Which is pretty much the same rationale used by thieves and others with antisocial behavior, including armies who invade other countries. And this only to the extent that they even think about it. Many times they do not really need to justify themselves, nor to be consistent and even if and when they do there are plenty of ways to justify one’s actions (killing him was a good deed because he was killing babies, or he was causing untold harm in some way or he was simply “the enemy” or “collateral damage”).

It is just an incorrect assumption that all or even most people feel the need to justify their own actions or to have some superior justice prevail.

In Ohio, a defendant who waives a jury in a capital trial has his case heard by a panel of three judges, so that no single individual bears the weighty responsibility of sending someone to his death. The seniormost judge (by time on the bench, not by age) rules on all motions and objections, IIRC, but the judges must be unanimous in their sentence if the death penalty is to be imposed.

Agreed.

The argument can be made that killing somebody to demonstrate that killing is wrong lacks logic.

The argument certainly could, and has been, made. But a death caused by an individual for private gain or for no particular reason at all other than sheer evil is, I believe, morally and philosophically different from a criminal sentence arrived at by due process of law in a democracy.

OK, look folks, I never meant this turn into another tiresome death penalty debate. Please?

i wasn’t even asking about cases where the murderer is claiming coerced confession, or dim capacity or any of that. I’m talking about people who plainly admit the killing and are not arguing at all that they are guilty. Nor are they arguing any moral points re the dealth penalty. What I was asking is how they respond when asked “you killed another person in cold blood, denying them their right to life, why do you think YOU should be allowed to keep your life after you refused that right to another”.

Again please don’t turn this into a DP debate.

The problem is that this question doesn’t really make sense. You are assigning to the defendant your own values, including what appears to be a strong prohibition against hypocrisy.

The answers are myriad, some good, some bad. You shouldn’t kill me because:

I was mentally troubled at the time
I was molested as a child
It’s wrong for the state to kill anyone
My crime was not the kind that deserves the death penalty
My crime was not the sort that will be deterred by the death penalty
I’ve found Jesus, and he says it’s wrong
Society failed me and I’ve lived on the streets since I was 8
etc.

The way you are phrasing the question, you are basically stating that no murderer at all (except possibly the crime of passion ones) could have a non-hypocritical/non-selfish reason to oppose the death penalty. It might be just me, but it seems to me that you’ve already dismissed their arguments. Several other posters have also provided answers like the ones I put in above, but you’ve dismissed them as “death penalty debate” – which is exactly what you asked for.

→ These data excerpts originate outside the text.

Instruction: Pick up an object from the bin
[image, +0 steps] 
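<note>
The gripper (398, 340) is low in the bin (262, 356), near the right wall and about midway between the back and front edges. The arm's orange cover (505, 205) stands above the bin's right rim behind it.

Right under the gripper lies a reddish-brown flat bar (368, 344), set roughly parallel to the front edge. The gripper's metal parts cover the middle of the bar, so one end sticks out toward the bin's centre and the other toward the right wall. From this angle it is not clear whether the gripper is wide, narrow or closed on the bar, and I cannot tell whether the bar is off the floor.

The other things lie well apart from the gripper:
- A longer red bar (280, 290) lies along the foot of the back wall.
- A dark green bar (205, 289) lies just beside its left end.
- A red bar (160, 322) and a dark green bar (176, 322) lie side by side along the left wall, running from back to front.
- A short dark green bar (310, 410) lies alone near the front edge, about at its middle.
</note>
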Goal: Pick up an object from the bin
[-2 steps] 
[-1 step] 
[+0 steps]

To put it another way, having comitted an act doesn’t rationally or logically mean that you can’t oppose others doing that same act. An alcoholic can tell you not to drink. A junkie can tell you not to do drugs. As long as they admit that their behavior is wrong, there’s nothing inconsistent with their arguments. As far as actual arguments, it’s the same ones any anti-death-penalty advocate would make.

If this is really the question you are asking, then unless someone knows of some scientific studies on the psychology of the subject, or has personal knowledge of the mental processes of confessed murderers, any answer must be speculative. Therefore I think this is better suited to IMHO than GQ.

Colibri
General Questions Moderator

How about “because I do have a right to live, and I also had a right to kill that person.” It’s completely self-justified. If you want an answer that justifies it to you, be alert for it after you see pigs flying.

Or, to put it another way, this person murdered someone. Do you go around murdering people? No? Then consider that his way of looking at it is different from yours. And that his way does not even include thoughts of justifying anything.